Found one of these beauties in a cricket tub. Bluish thorax with a single white stripe down the middle, pale creamy abdomen with a white stripe that slowly deteriorates as it gets closer to the spinnerets. BL about 4mm. Since moving it into its new enclosure (a small contact lens vial with a pathetically rolled up/crumpled piece of paper) it hasn't really moved much. Something to worry about? I thought they were quite active. Maybe it needs to settle in. Either way, it's stunningly beautiful.
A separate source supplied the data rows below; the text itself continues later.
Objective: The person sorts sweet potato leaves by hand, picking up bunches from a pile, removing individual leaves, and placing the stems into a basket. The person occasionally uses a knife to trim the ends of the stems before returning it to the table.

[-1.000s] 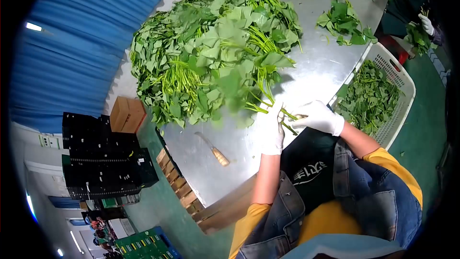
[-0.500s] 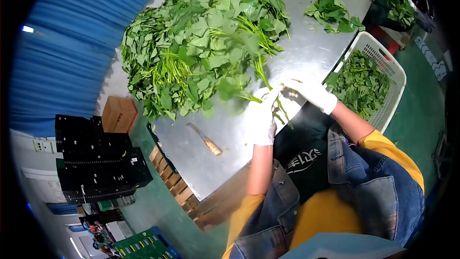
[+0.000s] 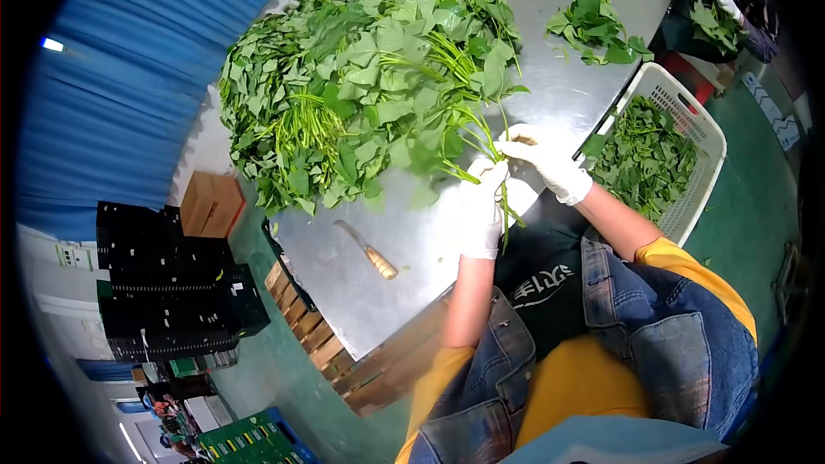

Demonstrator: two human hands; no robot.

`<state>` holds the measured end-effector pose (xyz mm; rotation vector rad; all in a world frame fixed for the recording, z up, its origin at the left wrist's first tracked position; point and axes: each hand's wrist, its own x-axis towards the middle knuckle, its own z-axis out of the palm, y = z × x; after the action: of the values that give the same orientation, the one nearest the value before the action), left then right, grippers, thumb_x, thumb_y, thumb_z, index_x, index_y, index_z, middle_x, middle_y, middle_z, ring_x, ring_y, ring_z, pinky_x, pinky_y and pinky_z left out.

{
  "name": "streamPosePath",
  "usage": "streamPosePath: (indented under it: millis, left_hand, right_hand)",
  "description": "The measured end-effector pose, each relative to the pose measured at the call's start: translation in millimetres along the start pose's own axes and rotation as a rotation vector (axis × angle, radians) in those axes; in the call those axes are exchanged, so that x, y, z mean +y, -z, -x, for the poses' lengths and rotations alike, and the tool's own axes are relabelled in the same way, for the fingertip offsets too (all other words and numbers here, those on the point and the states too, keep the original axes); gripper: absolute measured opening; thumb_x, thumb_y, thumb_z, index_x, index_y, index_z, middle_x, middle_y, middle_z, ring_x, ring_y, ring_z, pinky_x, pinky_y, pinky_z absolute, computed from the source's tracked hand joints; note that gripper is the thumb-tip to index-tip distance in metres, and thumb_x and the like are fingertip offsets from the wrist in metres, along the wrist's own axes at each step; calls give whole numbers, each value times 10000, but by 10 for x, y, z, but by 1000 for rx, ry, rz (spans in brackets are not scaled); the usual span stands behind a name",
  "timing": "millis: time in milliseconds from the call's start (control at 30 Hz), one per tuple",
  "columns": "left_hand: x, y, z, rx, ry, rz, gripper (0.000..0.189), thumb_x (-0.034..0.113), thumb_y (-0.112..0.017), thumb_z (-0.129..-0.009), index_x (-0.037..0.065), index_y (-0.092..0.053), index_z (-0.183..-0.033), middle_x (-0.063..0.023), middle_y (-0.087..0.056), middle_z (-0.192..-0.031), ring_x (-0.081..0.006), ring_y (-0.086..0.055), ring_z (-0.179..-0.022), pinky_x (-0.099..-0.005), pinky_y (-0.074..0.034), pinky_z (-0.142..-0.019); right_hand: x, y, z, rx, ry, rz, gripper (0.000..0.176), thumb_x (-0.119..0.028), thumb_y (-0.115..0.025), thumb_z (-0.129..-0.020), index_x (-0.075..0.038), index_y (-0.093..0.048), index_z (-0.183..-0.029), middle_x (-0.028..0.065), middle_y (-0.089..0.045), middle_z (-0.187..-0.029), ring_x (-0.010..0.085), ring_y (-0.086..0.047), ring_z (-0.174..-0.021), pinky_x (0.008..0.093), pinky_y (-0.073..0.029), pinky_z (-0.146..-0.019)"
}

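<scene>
My left hand [image 3: 481, 210], in a white glove, is closed around a small bunch of leafy green stems [image 3: 481, 139] near the table's front edge. Their cut ends poke out below the fingers, while the leaves point toward the big pile. My right hand [image 3: 550, 165], gloved too, pinches a stem of this bunch just to the right of the left hand. A large heap of leafy greens [image 3: 344, 77] covers the far left of the metal table [image 3: 395, 292]. On the bare metal left of my hands lies a curved knife [image 3: 369, 251] with a wooden handle.
A white crate [image 3: 710, 150] holding cut greens stands at the table's right side. Small bunches of greens [image 3: 593, 21] lie at the back. A co-worker's gloved hands [image 3: 724, 2] hold greens at the upper right. Black crates [image 3: 172, 292] and a cardboard box [image 3: 211, 204] stand left.
My right hand has shifted slightly left and closer to the bunch, now pinching a stem. The bunch's stems are more spread. The co-worker's hands at the upper right have moved.
</scene>
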<state>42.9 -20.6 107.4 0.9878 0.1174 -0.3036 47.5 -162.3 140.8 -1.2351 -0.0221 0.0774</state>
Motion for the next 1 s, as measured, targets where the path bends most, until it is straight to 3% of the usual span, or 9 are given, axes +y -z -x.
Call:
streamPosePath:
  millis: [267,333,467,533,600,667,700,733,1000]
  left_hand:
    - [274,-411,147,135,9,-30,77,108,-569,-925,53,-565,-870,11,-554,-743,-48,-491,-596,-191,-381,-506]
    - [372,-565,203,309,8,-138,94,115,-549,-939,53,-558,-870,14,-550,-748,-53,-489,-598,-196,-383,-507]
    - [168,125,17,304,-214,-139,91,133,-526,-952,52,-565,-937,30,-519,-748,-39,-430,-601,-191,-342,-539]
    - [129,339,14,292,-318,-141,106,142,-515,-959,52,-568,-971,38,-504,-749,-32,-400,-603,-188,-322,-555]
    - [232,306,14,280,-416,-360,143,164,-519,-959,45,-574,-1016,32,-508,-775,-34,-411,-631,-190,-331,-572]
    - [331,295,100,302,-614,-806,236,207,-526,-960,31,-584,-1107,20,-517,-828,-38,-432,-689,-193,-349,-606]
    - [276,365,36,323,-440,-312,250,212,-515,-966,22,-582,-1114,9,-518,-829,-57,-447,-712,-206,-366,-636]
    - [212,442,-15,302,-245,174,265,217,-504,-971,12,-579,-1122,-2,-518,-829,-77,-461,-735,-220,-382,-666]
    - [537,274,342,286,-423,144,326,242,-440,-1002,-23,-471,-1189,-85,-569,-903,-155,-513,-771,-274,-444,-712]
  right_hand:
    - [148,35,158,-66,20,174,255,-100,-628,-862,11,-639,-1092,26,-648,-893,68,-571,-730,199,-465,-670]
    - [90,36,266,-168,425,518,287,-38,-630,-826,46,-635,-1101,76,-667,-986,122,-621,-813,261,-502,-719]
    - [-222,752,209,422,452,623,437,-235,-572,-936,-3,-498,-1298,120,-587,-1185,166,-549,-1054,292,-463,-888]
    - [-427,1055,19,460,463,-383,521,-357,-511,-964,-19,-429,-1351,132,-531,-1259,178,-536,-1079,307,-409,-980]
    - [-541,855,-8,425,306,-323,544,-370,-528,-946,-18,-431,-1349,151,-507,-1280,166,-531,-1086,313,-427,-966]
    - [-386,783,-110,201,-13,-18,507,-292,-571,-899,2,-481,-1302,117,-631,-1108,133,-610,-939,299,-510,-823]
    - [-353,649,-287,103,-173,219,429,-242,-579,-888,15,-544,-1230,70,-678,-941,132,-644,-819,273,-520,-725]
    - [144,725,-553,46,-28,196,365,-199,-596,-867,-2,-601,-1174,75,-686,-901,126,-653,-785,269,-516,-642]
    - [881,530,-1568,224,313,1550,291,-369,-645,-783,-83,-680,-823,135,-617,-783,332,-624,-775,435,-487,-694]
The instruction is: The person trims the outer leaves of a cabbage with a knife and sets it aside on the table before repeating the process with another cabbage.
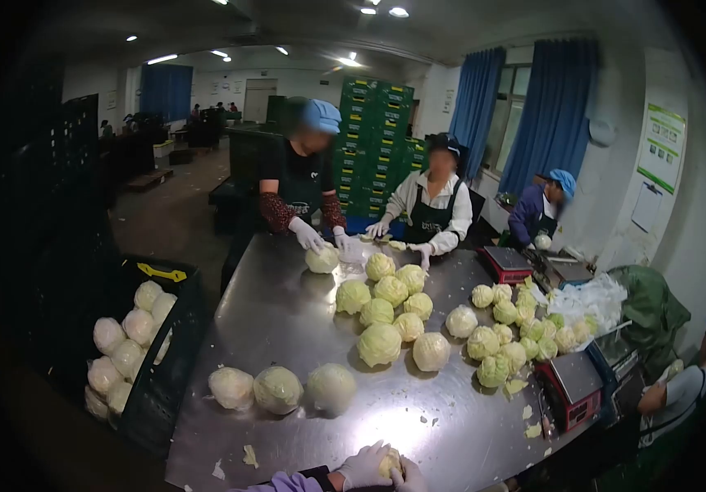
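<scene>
At the bottom edge of the view, my gloved left hand (363,467) curls round one side of a pale yellow cabbage (389,462). My right hand (410,477) closes on its other side, partly cut off by the frame. Most of this cabbage is hidden behind my fingers. Beyond my hands, three wrapped cabbages (278,389) stand in a row on the steel table (254,328). Several bare cabbages (379,344) are grouped farther up the middle.
A dark crate (193,320) of wrapped cabbages stands left of the table. Red scales (574,394) and more cabbages (513,355) are on the right. Across the table, a co-worker (299,176) handles a cabbage; another person (435,201) stands beside. Leaf scraps (250,456) lie nearby.
</scene>
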Motion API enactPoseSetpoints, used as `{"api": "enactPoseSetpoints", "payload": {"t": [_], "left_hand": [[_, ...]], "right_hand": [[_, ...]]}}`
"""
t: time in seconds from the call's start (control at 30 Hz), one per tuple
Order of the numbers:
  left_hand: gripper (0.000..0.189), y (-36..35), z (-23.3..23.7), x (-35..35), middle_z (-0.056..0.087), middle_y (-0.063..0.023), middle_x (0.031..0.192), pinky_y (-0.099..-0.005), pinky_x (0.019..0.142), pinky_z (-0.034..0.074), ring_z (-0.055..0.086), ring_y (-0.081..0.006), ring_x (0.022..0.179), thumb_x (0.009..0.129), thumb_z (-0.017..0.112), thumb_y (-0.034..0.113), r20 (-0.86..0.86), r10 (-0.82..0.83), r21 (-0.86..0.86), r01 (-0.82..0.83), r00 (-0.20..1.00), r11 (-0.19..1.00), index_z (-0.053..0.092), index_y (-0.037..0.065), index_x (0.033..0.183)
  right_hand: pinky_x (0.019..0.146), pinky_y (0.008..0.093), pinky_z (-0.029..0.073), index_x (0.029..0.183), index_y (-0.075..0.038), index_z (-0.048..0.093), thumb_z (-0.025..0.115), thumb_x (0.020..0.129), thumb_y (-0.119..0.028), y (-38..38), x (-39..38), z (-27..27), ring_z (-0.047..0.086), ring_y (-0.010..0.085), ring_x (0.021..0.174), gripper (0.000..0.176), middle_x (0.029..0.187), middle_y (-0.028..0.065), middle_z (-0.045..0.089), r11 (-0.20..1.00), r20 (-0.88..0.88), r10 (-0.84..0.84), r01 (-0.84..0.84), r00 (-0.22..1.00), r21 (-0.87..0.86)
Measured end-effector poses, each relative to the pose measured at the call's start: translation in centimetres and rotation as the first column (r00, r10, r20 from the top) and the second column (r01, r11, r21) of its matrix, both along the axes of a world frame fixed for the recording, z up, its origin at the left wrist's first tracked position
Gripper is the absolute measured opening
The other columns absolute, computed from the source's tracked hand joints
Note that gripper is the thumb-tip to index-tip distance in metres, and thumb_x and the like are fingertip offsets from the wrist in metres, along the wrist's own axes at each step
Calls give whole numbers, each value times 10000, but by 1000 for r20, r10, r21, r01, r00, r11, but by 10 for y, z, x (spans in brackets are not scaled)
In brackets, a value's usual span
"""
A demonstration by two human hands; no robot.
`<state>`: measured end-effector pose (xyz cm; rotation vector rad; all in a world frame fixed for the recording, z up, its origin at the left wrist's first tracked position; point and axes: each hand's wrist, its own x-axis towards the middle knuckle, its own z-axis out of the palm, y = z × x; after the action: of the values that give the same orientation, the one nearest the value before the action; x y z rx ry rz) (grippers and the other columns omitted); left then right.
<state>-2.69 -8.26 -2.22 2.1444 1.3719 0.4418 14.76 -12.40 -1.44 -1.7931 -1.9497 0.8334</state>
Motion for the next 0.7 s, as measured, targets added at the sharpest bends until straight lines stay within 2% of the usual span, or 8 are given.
{"api": "enactPoseSetpoints", "payload": {"t": [0.03,0.23,0.47,0.7], "left_hand": [[921,2,-4,0,379,-207,1417,-460,997,431,443,-409,1239,723,647,613,6,19,13,-19,1000,1000,378,45,1396],[262,1,0,3,668,-112,988,-360,828,490,620,-239,921,838,565,246,95,-278,359,228,956,905,676,93,1019],[212,1,13,6,677,-111,886,-388,762,501,624,-260,819,728,609,207,275,-233,273,157,933,949,707,116,892],[207,6,3,9,676,-106,841,-390,735,503,626,-249,772,744,580,212,108,-297,395,234,949,888,711,112,869]], "right_hand": [[1079,427,345,1385,-41,449,520,960,-390,3,-2,2,449,388,1272,554,1363,240,483,1000,-48,-9,9,999,1],[1081,423,343,1386,-41,449,516,962,-392,14,-4,9,446,383,1277,555,1365,240,481,1000,-143,-17,16,990,-10],[1084,419,340,1387,-41,448,512,963,-394,15,-3,9,442,377,1283,556,1368,241,479,999,-193,-27,23,981,-25],[1086,414,337,1389,-41,448,507,965,-396,12,-2,4,439,371,1289,557,1370,241,477,999,-218,-44,38,975,-34]]}}
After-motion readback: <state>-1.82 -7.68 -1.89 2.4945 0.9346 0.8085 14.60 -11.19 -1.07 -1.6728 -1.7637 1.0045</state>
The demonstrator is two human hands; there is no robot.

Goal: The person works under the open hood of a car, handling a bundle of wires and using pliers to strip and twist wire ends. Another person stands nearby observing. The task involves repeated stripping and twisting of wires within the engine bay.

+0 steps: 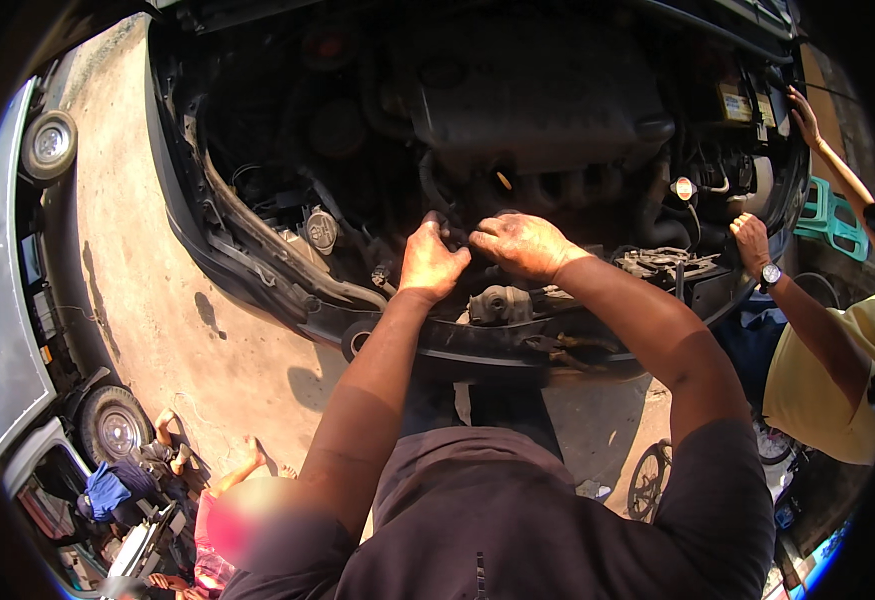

Will try to take pictures later, but the quality of the pictures I take with my camera is exceedingly embarrassing.


----------



## saltyscissors (Nov 23, 2009)

...............


----------



## saltyscissors (Nov 27, 2009)

Nobody has anything to offer?


----------



## jsloan (Nov 27, 2009)

saltyscissors said:


> Nobody has anything to offer?


Waiting for a picture.


----------



## LeilaNami (Nov 28, 2009)

All the ones that pulled out of the cricket containers usually just made a web and sat there...The most activity I saw from these guys was the making of an egg sac.  

On another note, I had to convince my store manager that this was indeed not a Loxosceles sp. (He even put a sign up warning all my coworkers...)


----------



## loxoscelesfear (Dec 2, 2009)

saltyscissors said:


> Found one of these beauties in a cricket tub. Bluish thorax with a single white stripe down the middle, pale creamy abdomen with a white stripe that slowly deteriorates as it gets closer to the spinnerets. BL about 4mm. Since moving it into its new enclosure (a small contact lens vial with a pathetically rolled up/crumpled piece of paper) it hasn't really moved much. Something to worry about? I thought they were quite active. Maybe it needs to settle in. Either way, it's stunningly beautiful. Will try to take pictures later, but the quality of the pictures I take with my camera is exceedingly embarrassing.


I see a trend here.  Is this your spider?   
http://www.arachnoboards.com/ab/showthread.php?t=169145


----------



## saltyscissors (Dec 2, 2009)

loxoscelesfear said:


> I see a trend here.  Is this your spider?
> http://www.arachnoboards.com/ab/showthread.php?t=169145


Yeah, and good luck too. When I bought the pinheads, I realised that I wouldn't really have enough spiders to feed (my jumper and juvie house spider) so the the pinheads would have disappeared by the time they had both had two crickets, so this spider saved me from wasting a bunch of crickets. 

Next year I'm gonna try collect some more crab spiders. I have D. dorsata, M. viata, Xysticus spp, Philodromus and Tibellus oblongus in mind. They would make good display pets, with their striking colours.


----------



## loxoscelesfear (Dec 2, 2009)

Just solved my Thanatus mystery.  They are coming in w/ the cricket shipments.  Duh.  Just found a sub-adult in the container as I was putting the pinheads into another enclosure.


----------



## saltyscissors (Dec 2, 2009)

Awesome, but warning: these guys are INCREDIBLY fast, and they defecate a lot too, which makes cleaning it out extremely risky. Maybe I need a more natural setup with plenty of hiding space, but since it's a foreign species I have no idea what its natural habitat is like.


----------



## loxoscelesfear (Dec 2, 2009)

Thanatus exotics? :?  I don't think they are.  They are normally found in prairie situations, but the ones showing up w/ the crickets are just making the best of a situation. Plenty of food and shelter, dang free-loaders.


----------